**WORK INSTRUCTION**
Beginning with the line that has "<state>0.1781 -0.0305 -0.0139", please write out the remaining lines of the material exactly, the last one included.

**SUPPLIED INFORMATION**
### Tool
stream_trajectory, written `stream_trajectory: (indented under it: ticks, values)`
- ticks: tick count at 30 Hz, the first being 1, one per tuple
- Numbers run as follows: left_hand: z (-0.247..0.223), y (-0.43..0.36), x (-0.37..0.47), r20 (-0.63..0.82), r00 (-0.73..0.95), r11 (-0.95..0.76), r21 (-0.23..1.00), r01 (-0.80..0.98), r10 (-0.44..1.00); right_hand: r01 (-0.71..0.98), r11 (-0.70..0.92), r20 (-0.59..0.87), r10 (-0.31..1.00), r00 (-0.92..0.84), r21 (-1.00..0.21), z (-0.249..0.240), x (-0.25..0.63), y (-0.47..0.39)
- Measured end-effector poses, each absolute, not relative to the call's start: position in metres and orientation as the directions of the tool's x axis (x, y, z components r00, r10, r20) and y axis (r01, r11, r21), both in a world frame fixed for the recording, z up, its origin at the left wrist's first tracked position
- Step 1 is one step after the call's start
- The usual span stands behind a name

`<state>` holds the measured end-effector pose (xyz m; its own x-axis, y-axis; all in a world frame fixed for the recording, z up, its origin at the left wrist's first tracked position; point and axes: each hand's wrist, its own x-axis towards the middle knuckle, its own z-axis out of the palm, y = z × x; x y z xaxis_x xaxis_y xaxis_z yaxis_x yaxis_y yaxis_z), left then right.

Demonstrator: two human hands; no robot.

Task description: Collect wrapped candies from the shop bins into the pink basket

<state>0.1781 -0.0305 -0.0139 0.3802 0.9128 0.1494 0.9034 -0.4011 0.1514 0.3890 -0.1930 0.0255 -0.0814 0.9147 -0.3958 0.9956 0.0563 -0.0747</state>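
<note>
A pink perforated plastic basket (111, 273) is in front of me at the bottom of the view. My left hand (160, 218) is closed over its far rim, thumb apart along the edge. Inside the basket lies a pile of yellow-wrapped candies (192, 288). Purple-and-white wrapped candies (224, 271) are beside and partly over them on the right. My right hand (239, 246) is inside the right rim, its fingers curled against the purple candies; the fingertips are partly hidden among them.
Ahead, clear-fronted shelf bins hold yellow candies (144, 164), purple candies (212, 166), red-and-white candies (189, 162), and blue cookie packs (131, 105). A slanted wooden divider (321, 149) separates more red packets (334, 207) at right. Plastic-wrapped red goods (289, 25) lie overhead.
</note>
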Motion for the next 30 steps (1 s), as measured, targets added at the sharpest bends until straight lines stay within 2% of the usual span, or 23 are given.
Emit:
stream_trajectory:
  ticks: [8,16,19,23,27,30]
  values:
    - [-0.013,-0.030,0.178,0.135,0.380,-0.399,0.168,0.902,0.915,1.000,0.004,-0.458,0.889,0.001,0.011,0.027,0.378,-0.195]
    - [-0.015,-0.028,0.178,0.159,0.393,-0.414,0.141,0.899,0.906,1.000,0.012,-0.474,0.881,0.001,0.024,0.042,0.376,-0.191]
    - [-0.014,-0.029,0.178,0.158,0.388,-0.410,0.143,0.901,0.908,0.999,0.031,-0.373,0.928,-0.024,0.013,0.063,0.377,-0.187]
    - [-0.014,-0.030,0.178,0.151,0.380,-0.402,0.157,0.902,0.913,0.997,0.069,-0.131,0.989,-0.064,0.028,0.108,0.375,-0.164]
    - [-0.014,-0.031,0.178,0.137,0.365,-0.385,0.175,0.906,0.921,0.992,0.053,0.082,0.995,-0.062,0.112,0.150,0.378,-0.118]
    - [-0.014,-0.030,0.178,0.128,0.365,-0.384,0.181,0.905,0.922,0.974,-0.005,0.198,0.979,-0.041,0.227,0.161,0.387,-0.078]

**EXERCISE RESULT**
<state>0.1781 -0.0305 -0.0139 0.3802 0.9128 0.1494 0.9034 -0.4011 0.1514 0.3890 -0.1930 0.0255 -0.0814 0.9147 -0.3958 0.9956 0.0563 -0.0747</state>
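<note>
A pink perforated plastic basket (111, 273) is in front of me at the bottom of the view. My left hand (160, 218) is closed over its far rim, thumb apart along the edge. Inside the basket lies a pile of yellow-wrapped candies (192, 288). Purple-and-white wrapped candies (224, 271) are beside and partly over them on the right. My right hand (239, 246) is inside the right rim, its fingers curled against the purple candies; the fingertips are partly hidden among them.
Ahead, clear-fronted shelf bins hold yellow candies (144, 164), purple candies (212, 166), red-and-white candies (189, 162), and blue cookie packs (131, 105). A slanted wooden divider (321, 149) separates more red packets (334, 207) at right. Plastic-wrapped red goods (289, 25) lie overhead.
</note>
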Motion for the next 30 steps (1 s), as measured, targets added at the sharpest bends until straight lines stay within 2% of the usual span, or 23 are given.
Emit:
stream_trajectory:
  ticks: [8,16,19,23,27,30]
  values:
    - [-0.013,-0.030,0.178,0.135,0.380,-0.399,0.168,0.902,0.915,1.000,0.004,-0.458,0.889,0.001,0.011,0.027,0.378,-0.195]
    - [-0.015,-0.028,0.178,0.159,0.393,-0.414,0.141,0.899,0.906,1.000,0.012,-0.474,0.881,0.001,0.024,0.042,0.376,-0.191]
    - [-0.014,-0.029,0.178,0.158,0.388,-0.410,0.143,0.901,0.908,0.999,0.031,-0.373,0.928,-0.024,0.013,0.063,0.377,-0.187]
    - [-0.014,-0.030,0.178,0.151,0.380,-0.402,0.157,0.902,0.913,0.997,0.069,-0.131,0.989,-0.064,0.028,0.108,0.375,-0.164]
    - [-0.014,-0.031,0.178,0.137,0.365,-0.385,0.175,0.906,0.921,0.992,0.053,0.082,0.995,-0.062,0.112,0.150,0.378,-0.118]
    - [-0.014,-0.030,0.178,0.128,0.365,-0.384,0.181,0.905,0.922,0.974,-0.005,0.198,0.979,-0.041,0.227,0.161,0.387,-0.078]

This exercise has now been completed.